| Task requirements |
The answer must consist of every line below that contains the word "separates".

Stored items

━━━━━━━━━━━━━━━━━━━━━━━━━━━━━━

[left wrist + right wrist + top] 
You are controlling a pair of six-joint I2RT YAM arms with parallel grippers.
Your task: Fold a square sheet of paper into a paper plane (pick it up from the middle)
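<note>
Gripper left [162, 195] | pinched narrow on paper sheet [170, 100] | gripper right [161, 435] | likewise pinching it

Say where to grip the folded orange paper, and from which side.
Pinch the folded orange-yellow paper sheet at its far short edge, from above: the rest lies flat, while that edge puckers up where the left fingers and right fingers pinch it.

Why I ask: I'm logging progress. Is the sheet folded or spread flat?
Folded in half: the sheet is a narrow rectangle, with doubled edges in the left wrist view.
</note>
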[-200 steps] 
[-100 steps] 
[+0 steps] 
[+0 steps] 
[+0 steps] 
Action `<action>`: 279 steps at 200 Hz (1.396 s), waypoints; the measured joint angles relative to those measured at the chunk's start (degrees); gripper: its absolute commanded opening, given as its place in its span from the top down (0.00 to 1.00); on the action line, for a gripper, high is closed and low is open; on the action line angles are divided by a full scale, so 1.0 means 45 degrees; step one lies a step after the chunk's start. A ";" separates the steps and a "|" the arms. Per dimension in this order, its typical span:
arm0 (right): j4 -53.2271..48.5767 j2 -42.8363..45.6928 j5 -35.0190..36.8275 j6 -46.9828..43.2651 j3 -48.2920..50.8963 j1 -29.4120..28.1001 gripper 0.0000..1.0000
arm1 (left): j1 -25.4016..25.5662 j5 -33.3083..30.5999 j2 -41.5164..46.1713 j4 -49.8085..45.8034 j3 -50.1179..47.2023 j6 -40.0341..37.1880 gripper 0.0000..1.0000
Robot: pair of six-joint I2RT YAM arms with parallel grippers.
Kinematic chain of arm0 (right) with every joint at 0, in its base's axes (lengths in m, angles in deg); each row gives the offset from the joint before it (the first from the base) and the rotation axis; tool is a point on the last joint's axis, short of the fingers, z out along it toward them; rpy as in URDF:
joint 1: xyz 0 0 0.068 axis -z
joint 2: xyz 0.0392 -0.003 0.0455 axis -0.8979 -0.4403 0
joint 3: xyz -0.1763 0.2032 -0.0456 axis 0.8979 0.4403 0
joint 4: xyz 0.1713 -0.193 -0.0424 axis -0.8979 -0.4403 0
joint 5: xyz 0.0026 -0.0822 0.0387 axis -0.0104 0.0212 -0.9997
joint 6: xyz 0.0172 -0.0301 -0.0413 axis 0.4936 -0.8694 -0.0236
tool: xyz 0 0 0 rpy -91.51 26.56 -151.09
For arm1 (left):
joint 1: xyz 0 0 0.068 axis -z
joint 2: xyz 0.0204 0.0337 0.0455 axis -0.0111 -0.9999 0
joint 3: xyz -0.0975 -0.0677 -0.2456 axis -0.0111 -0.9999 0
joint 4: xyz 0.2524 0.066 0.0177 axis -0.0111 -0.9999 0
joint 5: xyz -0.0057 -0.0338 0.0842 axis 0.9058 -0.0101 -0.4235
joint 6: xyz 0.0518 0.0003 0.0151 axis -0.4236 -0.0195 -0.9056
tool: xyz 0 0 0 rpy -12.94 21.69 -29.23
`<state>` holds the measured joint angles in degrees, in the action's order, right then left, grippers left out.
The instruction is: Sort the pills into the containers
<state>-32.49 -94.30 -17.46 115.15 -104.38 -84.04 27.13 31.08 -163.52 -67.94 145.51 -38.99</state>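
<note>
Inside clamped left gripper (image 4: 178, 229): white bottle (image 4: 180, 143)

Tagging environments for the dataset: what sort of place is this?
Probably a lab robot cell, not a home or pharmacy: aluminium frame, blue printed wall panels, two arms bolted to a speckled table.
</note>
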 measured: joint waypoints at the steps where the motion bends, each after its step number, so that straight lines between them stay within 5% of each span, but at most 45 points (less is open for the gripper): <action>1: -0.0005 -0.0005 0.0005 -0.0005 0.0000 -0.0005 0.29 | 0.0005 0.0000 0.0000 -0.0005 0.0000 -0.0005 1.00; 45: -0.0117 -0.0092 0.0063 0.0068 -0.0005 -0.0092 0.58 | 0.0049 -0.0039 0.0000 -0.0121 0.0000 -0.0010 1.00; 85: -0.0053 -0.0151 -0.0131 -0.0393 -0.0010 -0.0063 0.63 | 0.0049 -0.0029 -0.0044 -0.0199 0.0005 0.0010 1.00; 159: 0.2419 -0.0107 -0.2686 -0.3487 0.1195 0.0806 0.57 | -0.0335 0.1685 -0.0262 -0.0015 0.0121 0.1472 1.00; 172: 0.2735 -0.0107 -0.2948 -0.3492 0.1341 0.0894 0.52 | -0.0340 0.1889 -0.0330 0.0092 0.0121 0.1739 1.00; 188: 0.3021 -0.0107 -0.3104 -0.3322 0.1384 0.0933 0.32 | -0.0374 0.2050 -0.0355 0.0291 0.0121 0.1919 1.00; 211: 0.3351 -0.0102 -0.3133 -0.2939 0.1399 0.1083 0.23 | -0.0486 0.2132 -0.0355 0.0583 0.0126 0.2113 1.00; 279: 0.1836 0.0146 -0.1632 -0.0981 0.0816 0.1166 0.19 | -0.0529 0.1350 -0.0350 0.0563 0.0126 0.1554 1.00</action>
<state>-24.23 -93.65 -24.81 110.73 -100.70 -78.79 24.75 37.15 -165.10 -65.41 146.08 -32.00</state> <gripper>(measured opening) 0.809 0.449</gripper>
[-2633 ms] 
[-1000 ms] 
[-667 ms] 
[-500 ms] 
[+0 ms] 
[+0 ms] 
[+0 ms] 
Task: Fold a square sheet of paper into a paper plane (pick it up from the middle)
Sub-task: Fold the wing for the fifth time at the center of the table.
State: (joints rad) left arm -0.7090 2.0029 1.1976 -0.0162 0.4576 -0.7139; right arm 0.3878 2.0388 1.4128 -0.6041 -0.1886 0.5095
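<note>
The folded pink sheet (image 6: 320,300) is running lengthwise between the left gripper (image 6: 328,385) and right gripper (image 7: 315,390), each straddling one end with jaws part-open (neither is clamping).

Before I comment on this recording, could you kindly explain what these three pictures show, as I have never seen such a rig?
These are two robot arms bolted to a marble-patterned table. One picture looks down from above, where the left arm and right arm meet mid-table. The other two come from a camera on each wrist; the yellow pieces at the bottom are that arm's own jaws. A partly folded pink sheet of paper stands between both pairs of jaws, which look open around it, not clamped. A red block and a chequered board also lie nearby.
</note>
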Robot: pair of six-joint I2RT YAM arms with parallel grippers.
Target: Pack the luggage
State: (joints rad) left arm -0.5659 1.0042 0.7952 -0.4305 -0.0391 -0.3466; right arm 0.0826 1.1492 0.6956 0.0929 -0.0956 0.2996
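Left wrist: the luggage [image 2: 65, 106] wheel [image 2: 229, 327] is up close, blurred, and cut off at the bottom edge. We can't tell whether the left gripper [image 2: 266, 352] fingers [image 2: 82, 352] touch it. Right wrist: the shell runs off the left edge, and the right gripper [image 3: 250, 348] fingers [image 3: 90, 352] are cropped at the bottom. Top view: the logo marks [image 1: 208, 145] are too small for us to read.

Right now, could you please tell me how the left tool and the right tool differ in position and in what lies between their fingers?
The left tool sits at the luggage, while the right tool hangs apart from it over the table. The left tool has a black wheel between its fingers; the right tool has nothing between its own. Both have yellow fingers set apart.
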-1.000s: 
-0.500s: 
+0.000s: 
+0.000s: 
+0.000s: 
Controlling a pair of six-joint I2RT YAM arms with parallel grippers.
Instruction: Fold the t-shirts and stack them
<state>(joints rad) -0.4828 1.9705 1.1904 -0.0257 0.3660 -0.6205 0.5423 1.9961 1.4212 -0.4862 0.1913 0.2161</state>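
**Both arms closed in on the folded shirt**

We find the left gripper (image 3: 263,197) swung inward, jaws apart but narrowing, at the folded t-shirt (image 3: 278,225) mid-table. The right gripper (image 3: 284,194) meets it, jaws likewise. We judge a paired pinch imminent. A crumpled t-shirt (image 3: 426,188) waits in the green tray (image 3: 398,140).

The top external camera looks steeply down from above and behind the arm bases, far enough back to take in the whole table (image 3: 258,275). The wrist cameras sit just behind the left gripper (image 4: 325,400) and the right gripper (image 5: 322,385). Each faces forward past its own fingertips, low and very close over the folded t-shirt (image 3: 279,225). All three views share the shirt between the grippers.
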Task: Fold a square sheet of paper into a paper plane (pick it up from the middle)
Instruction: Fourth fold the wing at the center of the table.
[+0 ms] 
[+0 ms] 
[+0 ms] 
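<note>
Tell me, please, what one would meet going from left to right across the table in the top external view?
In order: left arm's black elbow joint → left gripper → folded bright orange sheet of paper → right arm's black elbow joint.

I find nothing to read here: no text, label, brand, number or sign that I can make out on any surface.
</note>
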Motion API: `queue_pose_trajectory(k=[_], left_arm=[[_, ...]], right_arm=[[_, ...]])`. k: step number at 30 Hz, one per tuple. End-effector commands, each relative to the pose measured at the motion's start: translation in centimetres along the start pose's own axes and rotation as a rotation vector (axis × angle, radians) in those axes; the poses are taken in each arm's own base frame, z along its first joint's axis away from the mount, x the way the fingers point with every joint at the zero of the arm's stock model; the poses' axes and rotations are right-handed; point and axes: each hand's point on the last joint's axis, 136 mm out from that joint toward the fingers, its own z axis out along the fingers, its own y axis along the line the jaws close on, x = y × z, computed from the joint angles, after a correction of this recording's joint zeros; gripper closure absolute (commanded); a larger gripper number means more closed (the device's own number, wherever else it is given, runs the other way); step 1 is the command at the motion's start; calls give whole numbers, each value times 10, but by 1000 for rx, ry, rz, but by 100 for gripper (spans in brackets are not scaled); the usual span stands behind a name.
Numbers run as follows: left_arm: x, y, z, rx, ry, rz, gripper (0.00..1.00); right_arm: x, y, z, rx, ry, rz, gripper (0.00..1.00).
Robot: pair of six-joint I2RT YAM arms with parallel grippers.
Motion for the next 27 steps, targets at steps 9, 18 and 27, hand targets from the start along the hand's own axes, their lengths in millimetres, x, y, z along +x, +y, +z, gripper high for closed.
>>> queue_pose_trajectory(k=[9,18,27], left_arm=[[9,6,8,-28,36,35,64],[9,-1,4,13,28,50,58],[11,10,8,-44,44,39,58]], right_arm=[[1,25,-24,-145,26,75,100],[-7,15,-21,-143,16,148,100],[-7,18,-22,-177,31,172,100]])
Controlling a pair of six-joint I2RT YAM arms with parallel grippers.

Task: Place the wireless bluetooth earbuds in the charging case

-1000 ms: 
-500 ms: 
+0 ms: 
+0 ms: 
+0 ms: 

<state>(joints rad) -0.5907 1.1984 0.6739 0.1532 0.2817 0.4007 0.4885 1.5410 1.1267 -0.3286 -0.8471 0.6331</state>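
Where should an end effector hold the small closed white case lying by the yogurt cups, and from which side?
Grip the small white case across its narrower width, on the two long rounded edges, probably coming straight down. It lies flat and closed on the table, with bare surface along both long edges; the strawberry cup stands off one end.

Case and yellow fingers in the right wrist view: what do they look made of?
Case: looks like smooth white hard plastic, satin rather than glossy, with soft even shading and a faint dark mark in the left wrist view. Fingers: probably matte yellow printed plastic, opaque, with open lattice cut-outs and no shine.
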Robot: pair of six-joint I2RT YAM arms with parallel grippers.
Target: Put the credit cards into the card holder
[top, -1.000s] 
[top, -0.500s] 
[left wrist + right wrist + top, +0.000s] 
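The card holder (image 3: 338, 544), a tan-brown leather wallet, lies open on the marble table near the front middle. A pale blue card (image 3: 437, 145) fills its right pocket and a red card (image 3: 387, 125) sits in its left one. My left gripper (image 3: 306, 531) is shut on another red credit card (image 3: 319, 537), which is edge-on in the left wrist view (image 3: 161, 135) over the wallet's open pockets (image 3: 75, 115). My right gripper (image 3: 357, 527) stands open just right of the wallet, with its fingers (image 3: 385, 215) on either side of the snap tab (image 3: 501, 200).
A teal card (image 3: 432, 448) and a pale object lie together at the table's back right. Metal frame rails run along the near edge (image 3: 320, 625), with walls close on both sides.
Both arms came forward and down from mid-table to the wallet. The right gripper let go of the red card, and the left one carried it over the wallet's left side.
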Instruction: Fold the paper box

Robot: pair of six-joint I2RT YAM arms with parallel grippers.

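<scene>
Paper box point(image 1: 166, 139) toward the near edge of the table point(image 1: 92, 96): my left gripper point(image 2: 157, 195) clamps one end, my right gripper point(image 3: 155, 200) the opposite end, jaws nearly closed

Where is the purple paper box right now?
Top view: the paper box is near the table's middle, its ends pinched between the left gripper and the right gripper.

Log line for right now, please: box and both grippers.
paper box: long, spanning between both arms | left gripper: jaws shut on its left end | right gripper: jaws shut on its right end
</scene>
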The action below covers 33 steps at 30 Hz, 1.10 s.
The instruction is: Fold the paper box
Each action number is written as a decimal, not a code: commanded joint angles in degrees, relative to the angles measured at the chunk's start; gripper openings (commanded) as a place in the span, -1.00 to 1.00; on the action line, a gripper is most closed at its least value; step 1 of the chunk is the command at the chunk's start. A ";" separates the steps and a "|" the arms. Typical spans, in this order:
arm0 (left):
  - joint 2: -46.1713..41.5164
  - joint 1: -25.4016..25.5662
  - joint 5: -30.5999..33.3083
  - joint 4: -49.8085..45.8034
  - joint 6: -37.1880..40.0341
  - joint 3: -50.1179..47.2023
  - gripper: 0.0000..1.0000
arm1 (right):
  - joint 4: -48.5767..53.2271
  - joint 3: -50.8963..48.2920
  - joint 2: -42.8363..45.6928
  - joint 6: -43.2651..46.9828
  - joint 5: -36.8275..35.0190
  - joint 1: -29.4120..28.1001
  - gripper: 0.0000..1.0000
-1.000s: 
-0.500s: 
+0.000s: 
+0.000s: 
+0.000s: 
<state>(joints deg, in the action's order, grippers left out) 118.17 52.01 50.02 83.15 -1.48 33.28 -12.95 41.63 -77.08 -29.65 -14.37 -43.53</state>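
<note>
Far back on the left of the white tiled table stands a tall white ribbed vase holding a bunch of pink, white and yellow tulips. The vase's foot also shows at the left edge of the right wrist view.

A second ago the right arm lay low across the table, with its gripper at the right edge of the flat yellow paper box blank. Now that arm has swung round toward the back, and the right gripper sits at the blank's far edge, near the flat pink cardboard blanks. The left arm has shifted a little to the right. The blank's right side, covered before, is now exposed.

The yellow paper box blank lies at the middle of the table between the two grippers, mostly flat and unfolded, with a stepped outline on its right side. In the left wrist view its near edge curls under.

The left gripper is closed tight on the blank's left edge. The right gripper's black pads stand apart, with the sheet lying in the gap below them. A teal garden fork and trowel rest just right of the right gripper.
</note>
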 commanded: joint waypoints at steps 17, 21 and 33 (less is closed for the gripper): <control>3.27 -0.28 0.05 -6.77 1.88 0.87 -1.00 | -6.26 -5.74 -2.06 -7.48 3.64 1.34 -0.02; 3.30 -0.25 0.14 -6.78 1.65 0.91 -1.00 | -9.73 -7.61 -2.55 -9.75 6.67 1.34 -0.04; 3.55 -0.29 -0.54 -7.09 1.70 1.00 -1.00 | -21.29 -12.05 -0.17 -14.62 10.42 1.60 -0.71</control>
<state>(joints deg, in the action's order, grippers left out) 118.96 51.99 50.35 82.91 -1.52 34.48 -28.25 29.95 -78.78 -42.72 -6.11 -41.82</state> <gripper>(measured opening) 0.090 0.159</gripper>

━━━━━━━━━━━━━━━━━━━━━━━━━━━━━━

| Answer box |
Action `<action>`: 279 steps at 200 Hz (1.396 s), waypoints; the measured joint angles relative to those measured at the chunk's start (degrees); gripper: its absolute commanded opening, given as its place in its span from the top down (0.00 to 1.00); on the action line, for a gripper, high is closed and low is open; on the action line angles are divided by a full scale, so 1.0 means 45 degrees; step one lies a step after the chunk's start. A ";" separates the steps and a "|" the arms. Per dimension in this order, its typical span:
Each action number is written as a decimal, not a code: commanded joint angles in degrees, relative to the angles measured at the chunk's start; gripper openings (commanded) as a place in the span, -1.00 to 1.00; on the action line, a gripper is most closed at its least value; step 1 of the chunk is the command at the chunk's start. A ";" separates the steps and a "|" the arms. Typical spans, in this order:

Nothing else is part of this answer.